Lo Stato, certificano i due autori al quinto mese di guerra, è sopravvissuto alla decapitazione, ha retto al bombardamento congiunto, ha stabilito il controllo sullo Stretto di Hormuz, ha fronteggiato il blocco navale americano.

La riorganizzazione descritta applica, dalla sponda iraniana e con la posizione di uno Stato assediato, i principi che il capitolo settimo del manuale del 2006 aveva codificato descrivendo l’avversario irregolare — decentramento del comando, ridondanza operativa, dispersione dei nodi, sopravvivenza alla perdita del singolo capo, disciplina strategica al posto della sovrabbondanza tattica. Non è coincidenza. È la ragione per cui la campagna di Trump non riesce a chiudere. L’esercito iraniano ha adottato l’assetto che il manuale definiva strutturalmente resistente proprio a quel modello. Con una differenza sostanziale. Il manuale lavorava sull’ipotesi implicita che l’avversario così resistente fosse un insorto, non uno Stato. La Repubblica islamica di Bajoghli e Nasr è la variante statuale di quel modello — una struttura di guerriglia che dispone anche della sovranità internazionale, del seggio all’ONU, della macchina propagandistica di Stato, di un’alleanza con la Cina.
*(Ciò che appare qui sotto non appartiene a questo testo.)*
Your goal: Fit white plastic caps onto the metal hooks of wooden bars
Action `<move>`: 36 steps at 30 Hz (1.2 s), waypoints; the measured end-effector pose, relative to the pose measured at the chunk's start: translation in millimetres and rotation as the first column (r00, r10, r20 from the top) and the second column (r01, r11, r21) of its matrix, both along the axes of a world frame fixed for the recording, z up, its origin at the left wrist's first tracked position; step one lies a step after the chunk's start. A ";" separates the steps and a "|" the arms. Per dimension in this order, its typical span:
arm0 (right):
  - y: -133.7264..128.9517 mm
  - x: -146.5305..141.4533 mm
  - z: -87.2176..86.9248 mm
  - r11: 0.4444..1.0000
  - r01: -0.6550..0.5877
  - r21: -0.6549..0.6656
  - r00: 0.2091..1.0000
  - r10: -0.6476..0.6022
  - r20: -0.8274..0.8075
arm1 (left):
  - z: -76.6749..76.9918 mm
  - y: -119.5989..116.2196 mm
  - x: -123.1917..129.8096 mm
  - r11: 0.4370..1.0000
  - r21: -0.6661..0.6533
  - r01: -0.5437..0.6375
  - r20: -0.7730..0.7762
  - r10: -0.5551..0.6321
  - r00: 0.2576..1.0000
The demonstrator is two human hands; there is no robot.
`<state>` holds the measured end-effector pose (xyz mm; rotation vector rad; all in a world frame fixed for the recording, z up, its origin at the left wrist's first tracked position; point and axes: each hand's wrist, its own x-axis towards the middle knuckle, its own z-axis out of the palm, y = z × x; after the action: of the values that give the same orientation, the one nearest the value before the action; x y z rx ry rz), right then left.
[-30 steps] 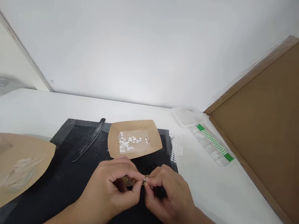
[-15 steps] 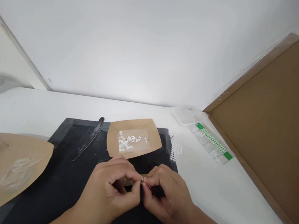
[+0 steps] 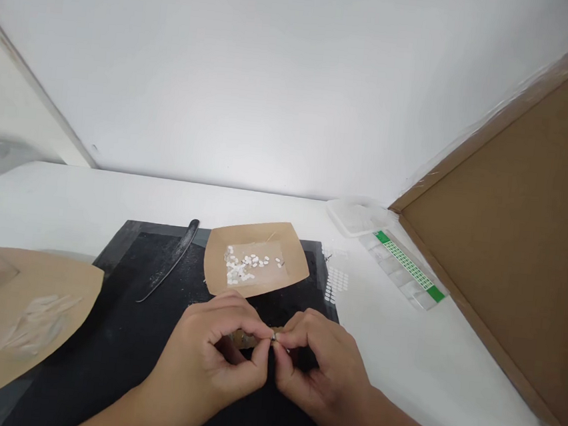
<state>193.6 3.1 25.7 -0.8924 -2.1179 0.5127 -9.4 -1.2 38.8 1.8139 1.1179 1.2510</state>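
Observation:
Over the black mat (image 3: 116, 337), my left hand (image 3: 220, 351) and my right hand (image 3: 322, 364) meet fingertip to fingertip. Thumb and forefinger of each are pinched on a tiny shiny piece (image 3: 273, 337) between them, too small to make out. Partly hidden behind the fingers lies a brownish item (image 3: 244, 340). Just beyond my hands sits a brown paper tray (image 3: 293, 247) with a clear sheet and many small white ovals (image 3: 241, 272) in it.
A second paper tray (image 3: 81, 280) with clear plastic bags stands at the left. A black curved tool (image 3: 176, 263) lies on the mat. To the right are white oval stickers (image 3: 337, 282), a clear compartment box (image 3: 409, 272), a translucent lid (image 3: 354, 216) and a large cardboard box (image 3: 525, 216).
Both hands keep their pinch at nearly the same spot, with only slight finger movement. The whole view has shifted a little.

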 end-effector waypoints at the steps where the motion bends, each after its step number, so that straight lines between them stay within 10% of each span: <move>1: 0.1 -0.2 0.2 1.000 0.000 0.003 1.000 0.000 0.001 | -0.5 -0.2 -0.3 1.000 -0.001 0.000 0.000 0.000 1.000; 36: 0.6 -2.1 -4.8 0.999 -0.028 0.027 1.000 0.028 0.001 | 0.5 -2.7 0.8 0.997 0.059 -0.044 -0.119 0.051 0.992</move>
<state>191.5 3.6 20.9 -0.8493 -2.1351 0.4975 -8.6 -3.9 39.3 1.9364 1.2092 1.2251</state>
La reversibilità come vuoto 

Sul piano del diritto internazionale umanitario, la promessa di Trump sfiora l’articolo 54 del I Protocollo aggiuntivo del 1977 alle Convenzioni di Ginevra, che vieta di attaccare «beni indispensabili alla sopravvivenza della popolazione civile». La categoria della «reversibilità» che Deptula introduce — un attacco elettrico che degrada temporaneamente ma non distrugge — è la formula normativa con cui il Pentagono tenta di rientrare nel perimetro giuridico. Ma la reversibilità dell’infrastruttura non è la reversibilità del cittadino colpito.
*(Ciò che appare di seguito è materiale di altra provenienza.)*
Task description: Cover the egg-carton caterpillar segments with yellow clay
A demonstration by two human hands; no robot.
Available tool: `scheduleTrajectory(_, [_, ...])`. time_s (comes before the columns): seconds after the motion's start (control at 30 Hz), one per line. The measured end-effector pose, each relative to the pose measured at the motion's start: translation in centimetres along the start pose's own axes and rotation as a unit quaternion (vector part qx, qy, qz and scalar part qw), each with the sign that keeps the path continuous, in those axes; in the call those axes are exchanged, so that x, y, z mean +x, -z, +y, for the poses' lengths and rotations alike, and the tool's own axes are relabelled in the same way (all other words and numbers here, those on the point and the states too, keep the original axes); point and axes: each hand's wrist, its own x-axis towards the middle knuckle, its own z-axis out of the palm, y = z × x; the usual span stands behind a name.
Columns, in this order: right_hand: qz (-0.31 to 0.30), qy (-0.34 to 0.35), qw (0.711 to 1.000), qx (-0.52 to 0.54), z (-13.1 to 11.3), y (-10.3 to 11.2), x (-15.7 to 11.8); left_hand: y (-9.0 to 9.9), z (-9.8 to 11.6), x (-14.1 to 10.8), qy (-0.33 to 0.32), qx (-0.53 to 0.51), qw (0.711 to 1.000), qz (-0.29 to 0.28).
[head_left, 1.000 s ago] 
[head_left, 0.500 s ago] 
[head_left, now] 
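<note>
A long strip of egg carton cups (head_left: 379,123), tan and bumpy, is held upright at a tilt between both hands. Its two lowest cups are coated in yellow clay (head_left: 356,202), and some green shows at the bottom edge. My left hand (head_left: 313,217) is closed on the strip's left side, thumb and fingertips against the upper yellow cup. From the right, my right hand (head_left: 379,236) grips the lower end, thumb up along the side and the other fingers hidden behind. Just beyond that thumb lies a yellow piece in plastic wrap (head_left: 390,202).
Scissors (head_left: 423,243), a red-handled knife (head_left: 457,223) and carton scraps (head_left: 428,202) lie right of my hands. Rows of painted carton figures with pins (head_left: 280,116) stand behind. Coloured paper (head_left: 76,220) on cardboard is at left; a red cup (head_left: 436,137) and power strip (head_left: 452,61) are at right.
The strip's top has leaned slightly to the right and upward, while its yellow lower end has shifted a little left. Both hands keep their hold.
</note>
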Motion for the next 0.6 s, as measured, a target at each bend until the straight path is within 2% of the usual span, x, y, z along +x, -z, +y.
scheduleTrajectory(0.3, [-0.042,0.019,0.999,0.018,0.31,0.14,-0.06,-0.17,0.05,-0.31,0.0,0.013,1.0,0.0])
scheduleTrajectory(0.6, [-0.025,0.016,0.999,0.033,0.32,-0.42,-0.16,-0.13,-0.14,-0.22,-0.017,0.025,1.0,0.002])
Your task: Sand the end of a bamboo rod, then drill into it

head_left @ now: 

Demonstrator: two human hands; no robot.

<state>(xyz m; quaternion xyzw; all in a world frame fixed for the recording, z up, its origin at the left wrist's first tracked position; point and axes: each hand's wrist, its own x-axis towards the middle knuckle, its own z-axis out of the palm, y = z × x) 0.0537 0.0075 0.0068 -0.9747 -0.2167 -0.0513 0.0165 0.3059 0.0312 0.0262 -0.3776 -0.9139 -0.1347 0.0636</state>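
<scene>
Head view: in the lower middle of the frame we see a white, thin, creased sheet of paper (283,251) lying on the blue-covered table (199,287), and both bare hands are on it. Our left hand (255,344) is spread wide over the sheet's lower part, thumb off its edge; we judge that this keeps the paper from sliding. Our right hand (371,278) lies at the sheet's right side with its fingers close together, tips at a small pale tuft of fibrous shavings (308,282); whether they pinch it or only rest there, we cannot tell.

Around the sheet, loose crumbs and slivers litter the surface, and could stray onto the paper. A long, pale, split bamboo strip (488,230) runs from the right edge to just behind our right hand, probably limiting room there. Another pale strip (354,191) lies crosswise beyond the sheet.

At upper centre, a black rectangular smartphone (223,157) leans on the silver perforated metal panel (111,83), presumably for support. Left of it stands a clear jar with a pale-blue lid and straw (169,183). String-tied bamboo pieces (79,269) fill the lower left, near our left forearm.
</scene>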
C’è però un problema che precede il diritto e ne assorbe le categorie. L’operazione statunitense colpisce infrastrutture che l’avversario ha smesso di trattare come centri di gravità del proprio ordinamento militare. Un ponte che il Corpo dei guardiani della rivoluzione, nella rete di comandi decentrati descritta da Bajoghli e Nasr, ha già cessato di considerare snodo unico della propria catena logistica. Una centrale che la nuova macchina tecnocratica è stata la prima a preparare a essere colpita. Il fuoco statunitense continua a cercare il centro dell’avversario. L’avversario ha smesso di averne uno. E se il centro non c’è, la reversibilità di Deptula non è più categoria giuridica —  è un vuoto. 
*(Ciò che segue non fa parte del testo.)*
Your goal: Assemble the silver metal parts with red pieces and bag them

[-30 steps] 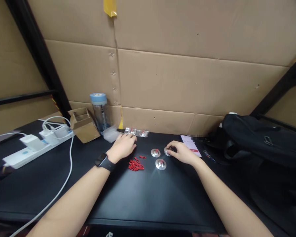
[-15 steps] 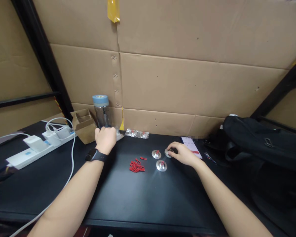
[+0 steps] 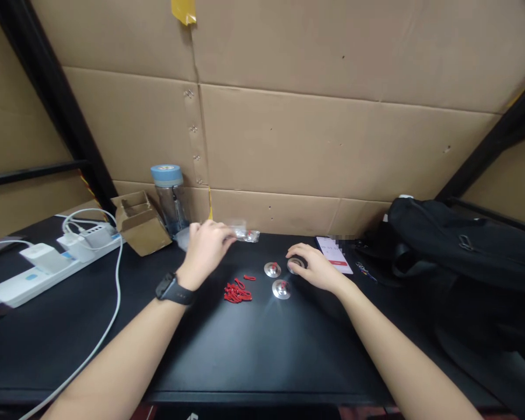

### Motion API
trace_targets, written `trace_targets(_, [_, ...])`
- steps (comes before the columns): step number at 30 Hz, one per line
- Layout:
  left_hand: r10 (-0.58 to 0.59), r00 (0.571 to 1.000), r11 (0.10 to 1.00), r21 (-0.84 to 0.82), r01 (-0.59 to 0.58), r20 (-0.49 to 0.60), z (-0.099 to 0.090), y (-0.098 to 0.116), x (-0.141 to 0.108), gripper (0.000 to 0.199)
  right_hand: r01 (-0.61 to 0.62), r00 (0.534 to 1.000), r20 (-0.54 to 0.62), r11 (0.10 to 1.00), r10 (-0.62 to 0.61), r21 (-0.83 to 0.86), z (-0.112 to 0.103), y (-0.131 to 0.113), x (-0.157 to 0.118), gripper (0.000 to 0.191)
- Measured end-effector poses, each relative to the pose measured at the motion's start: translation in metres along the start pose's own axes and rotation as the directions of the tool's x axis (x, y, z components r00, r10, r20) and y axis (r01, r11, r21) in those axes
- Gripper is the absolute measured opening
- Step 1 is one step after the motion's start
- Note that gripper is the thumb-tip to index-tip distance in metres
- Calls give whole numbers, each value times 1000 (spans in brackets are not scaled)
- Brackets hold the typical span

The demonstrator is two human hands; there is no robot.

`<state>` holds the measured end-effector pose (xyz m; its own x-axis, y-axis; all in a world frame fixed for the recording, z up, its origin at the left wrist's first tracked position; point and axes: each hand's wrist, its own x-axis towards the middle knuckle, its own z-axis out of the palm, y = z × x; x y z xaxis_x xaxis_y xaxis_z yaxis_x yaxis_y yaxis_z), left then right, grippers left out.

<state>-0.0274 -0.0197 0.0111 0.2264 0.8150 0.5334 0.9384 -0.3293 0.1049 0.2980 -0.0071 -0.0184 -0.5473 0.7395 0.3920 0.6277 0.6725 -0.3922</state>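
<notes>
My left hand (image 3: 209,248), with a dark watch on the wrist, is over the back of the table, fingers closed on a clear plastic packet (image 3: 237,227). A packet with small metal and red pieces (image 3: 251,236) lies just beyond. My right hand (image 3: 308,265) curls its fingers and thumb around the rim of a round metal disc (image 3: 294,267) lying on the table. To its left are two more silver discs with red loops, one further back (image 3: 272,269) and one nearer (image 3: 282,289). A pile of red cord loops (image 3: 237,293) lies left of them.
A blue-lidded bottle (image 3: 168,195) and an open cardboard box (image 3: 142,224) stand at the back left. A white power strip (image 3: 17,289) with a cable lies left. A phone (image 3: 333,254), keys (image 3: 365,272) and a black backpack (image 3: 468,251) are right.
My left hand has moved right from beside the bottle, and clear plastic now shows at its fingers. My right hand stays at the disc, its fingers a little wider. The view has shifted slightly.
</notes>
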Motion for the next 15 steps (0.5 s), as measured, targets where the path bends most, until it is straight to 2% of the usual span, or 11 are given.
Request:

Vent’anni fa, un manuale scritto dai propri generali codificava per l’esercito americano che, contro un avversario così organizzato, la sovrabbondanza di potenza produce nemici invece di piegarli. Era la lezione dell’Iraq e dell’Afghanistan. Quel manuale non è stato dimenticato per caso. È stato deposto, e sta ancora al suo posto, riconfermato nella revisione del 2014. Il generale Hinote, stratega dell’aeronautica per il Medio Oriente negli anni di stesura del manuale, chiude il pezzo del New York Times con la propria voce — «è stato un motivo di costante delusione lungo tutta la mia carriera».

 

Alessio Zattolo – PhD Student

Articolo elaborato a partire dal reportage di Greg Jaffe ed Eric Schmitt, «Trump Faces the Limits of U.S. Firepower and the Lessons of Past Wars», New York Times, 17 luglio 2026.